Postoperative X-ray and CT scans with 3D reconstruction were conducted, and prophylactic intravenous antibiotics were administered for 48 h. To prevent DVT, low-molecular weight heparin was administered daily for 2 weeks.

Physical therapy, including range of motion and muscle strength training, was initiated as early in recovery as was appropriate. Toe-touch weight-bearing was allowed for the first 8 weeks. Progressive weight bearing was allowed after radiological evidence of fracture consolidation was presented for each patient.

Blood loss, operative time, postoperative residual displacement (axial image on CT), reduction quality, and complications were evaluated and statistically compared between two groups. Time for preparation of the 3D-printed model and the plate in Group B and time taken to contour the plates were also assessed. Patients received routine postoperative follow-up assessments at 4 weeks, 3 months, 6 months, 1 year and every 6 months thereafter. The evaluation criteria for reduction quality were according to the Matta scoring system (anatomic < 1 mm, satisfactory: 2–3 mm, or poor > 3 mm) [15].

As shown in Table 1, among all preoperative data, no statistically-significant difference was exhibited between the two groups (P > 0.05). Meanwhile, due to the time cost of construction and transportation, the mean preparation time of the 3DPPS plates was 3.5 ± 0.7 days (range: 3–5 days) in Group B. The construction time of the 3D-printed pelvic models was 3.3 ± 0.5 days (range: 3–4 days). Simultaneously, in Group A, the mean time taken for intraoperative contouring of plates was 11.1 ± 3.4 min (range: 4–18 min).

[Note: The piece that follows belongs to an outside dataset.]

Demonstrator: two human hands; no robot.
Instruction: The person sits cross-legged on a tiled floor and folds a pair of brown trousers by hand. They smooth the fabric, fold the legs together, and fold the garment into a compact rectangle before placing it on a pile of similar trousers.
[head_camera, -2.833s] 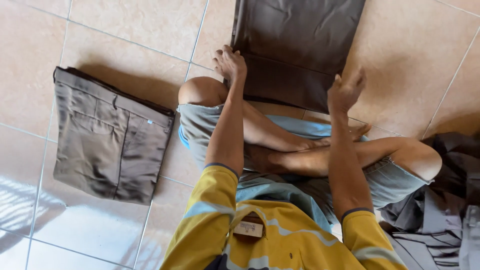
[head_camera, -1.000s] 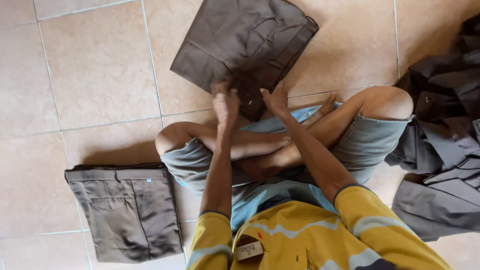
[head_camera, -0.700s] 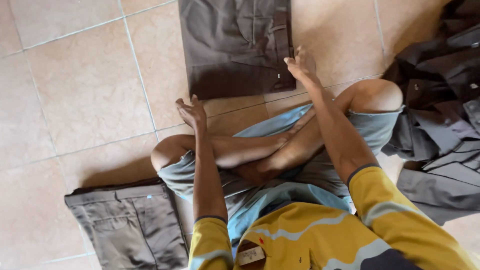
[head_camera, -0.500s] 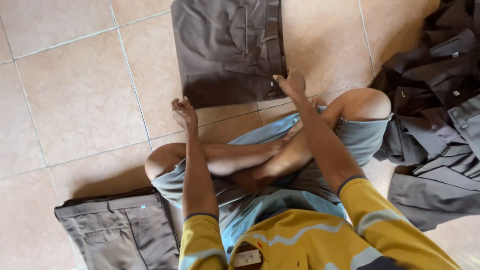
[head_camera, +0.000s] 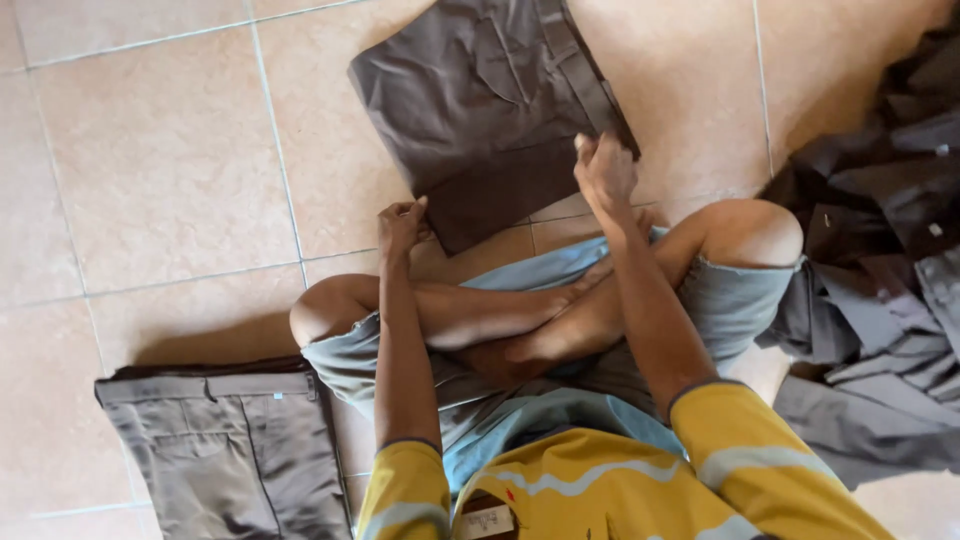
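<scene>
I sit cross-legged on a tiled floor. Dark brown folded trousers (head_camera: 480, 110) lie flat in front of my knees. My left hand (head_camera: 400, 222) grips their near left corner. My right hand (head_camera: 603, 170) grips the near right edge by the waistband. Both arms reach forward over my crossed legs.
A second pair of folded grey-brown trousers (head_camera: 230, 450) lies at my left, beside my knee. A loose heap of dark grey clothes (head_camera: 880, 270) sits on the floor at my right. Beige floor tiles (head_camera: 150, 170) spread to the far left.
Both hands have closed on the near edge of the folded trousers, which have turned and shifted slightly on the floor. The view has swung a little to the left.
</scene>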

When compared to Group A, the blood loss in Group B was found to be significantly lower, and the operative time of Group B was also reduced compared to Group A (Table 1). Meanwhile, compared to Group A (2.38 ± 1.10 mm; range: 0.76–4.73 mm), a significant reduction of postoperative residual displacement was exhibited in Group B (1.51 ± 0.97 mm; range: 0.63–4.32 mm). Further, according to the Matta Scoring System, in Group B 10 of the cases (66.7%) were graded as anatomic, four cases (26.7%) as satisfactory and one case (6.7%) as poor, while in Group A, 18 (51.4%) cases were graded anatomic, 13 (37.1%) satisfactory and four (11.4%) as poor, with no significant difference between the groups (Table 2).

All cases in this study achieved radiological evidence of fracture healing within 18 weeks. For those with follow-up of at least 1 year, none of them had loss of reduction at the final follow-up. Representative radiographic data of two cases in Group A are shown in Figs. 3 and 4.

The complications of each group were recorded. In Group B, one patient experienced loosening of a pubic screw although the patient suffered no discomfort and radiological healing was observed at the 3-month follow-up. However, in Group A there was one wound infection, one instance of deep vein thrombosis (DVT), one case of traumatic arthritis of the hip joint and two obturator nerve injuries (Table 3). Regarding the obturator nerve injuries, both patients exhibited temporary weakness and pain of the hip adductors, but the patients recovered eventually in about 1 month without any further medical intervention. In addition, 1 patient was diagnosed with traumatic arthritis at 12 months post-operation.